Overall, the quality of Sheffield United was too much as they ran out 0-2 winners. The game itself did not have a huge amount of quality, two impressive goals from Muhamed Bešić and Oliver Norwood was enough to put Sheffield United in the hat for Monday’s draw. Millwall will be disappointed with the result, however, being out of all cup competitions will allow them to focus on getting a play-off place. Sheffield United, on the other hand, are almost guaranteed safety in the Premier League and a surprise run at the FA Cup would add to the amazing season they are already having.
This tactical analysis will attempt to highlight the tactics used by both teams. The analysis itself will look at why Millwall were able to deny Sheffield United space to play their usual game and how Sheffield United attempted to get through this.
Millwall lined up in a standard 4-4-2 formation. Bartosz Biallkowski started in goal for the Lions. The back four was made up of James Brown, Alex Pearce, Jake Cooper, and Murray Wallace. They would have the role of being solid and preventing Sheffield United from using their usual patterns of play. The two central midfielders were Billy Michell and Jayson Molumby. They would be tasked with protecting the back four and moving the ball forward quickly to allow the attacking players to counter-attack. Shane Ferguson and Connor Mahoney were the two wingers. As mentioned, they would be looking to get forward on the counter-attack and get as many goal scoring opportunities as possible. Aiden O’Brien and Matt Smith were the two central strikers who looked to bring the others into the game and potentially get on the score sheet.

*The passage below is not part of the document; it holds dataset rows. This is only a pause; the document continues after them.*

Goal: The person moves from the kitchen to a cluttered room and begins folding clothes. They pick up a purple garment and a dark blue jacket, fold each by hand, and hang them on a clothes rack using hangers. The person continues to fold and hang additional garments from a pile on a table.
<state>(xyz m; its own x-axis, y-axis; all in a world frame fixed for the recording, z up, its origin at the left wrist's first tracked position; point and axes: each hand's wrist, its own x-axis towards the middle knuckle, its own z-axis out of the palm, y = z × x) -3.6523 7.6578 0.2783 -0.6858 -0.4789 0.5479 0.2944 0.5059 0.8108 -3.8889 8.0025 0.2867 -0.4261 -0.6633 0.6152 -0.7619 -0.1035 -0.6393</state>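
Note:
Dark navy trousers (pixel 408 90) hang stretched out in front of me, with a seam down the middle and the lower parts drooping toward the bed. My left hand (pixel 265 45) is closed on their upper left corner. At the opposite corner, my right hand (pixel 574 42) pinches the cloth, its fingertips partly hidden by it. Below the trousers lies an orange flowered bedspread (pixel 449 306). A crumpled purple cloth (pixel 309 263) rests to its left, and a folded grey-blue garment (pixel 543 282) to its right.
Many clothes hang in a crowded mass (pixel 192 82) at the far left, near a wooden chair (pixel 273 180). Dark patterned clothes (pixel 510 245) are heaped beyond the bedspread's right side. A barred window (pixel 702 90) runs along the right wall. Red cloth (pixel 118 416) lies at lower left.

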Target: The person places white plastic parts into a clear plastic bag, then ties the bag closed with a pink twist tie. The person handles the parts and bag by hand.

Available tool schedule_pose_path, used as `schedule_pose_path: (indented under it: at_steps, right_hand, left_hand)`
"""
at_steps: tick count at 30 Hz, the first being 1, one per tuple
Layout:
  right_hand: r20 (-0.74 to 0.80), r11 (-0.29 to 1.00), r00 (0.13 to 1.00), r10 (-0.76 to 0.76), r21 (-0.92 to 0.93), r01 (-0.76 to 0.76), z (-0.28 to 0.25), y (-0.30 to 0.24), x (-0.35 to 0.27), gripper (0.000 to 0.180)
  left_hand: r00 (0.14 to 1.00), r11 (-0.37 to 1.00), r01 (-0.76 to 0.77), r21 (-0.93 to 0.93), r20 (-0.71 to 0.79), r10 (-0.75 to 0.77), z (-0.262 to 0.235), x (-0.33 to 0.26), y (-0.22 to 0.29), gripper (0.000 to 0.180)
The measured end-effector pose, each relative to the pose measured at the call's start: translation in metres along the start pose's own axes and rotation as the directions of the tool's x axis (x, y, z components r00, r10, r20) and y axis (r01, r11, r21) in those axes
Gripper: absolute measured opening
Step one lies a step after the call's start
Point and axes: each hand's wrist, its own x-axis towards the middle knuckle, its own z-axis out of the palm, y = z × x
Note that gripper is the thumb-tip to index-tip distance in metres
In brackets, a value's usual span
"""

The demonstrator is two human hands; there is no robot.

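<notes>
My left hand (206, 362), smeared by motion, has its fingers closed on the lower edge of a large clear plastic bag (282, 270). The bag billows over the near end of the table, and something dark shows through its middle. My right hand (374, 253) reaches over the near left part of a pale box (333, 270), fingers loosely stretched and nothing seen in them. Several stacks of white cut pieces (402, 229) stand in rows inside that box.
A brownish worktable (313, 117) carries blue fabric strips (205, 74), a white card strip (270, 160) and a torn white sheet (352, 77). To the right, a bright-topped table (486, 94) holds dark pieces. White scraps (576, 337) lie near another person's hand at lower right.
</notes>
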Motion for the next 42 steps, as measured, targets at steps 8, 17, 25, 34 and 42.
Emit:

As for the Blades, they lined up in their traditional 5-3-2. Dean Henderson started in goal. If he continues his fine form he could easily push for an England space and next season a potential first team spot for Manchester United. Chris Basham, Phil Jagielka and Jack O’Connell made up the back three. Their usual role of overlapping the wing-backs would most certainly be on show. Kieron Freeman and Ben Osborn were the two wing-backs. Their role was as per usual, getting forward and providing another attacking outlet. Oliver Norwood, Luke Freeman and Muhamed Bešić were the midfield three. In a game like this controlling the game with good passing would be vital. Callum Robinson and Billy Sharp were the two central strikers. Making the most of any chances would be vital as Millwall’s defensive structure would not allow many.
Millwall’s pressing structure
The most important aspect of Millwall’s tactical setup in this match was clearly going to be the work they did off the ball. Sheffield United had 54% of the possession and Millwall had to put in good tactical structures off the ball in order not to be dominated. The way they did this was through a structure involving their 4-4-2 formation. The midfield players and the strikers would position themselves in positions whereby they could prevent Sheffield United coming out with the ball using their three centre-backs. The likes of Smith and O’Brian were constantly in positions whereby they could prevent any form of forward play from the Sheffield United backline. Positioning was key when pressing, as preventing spaces was the key facet of the Millwall press.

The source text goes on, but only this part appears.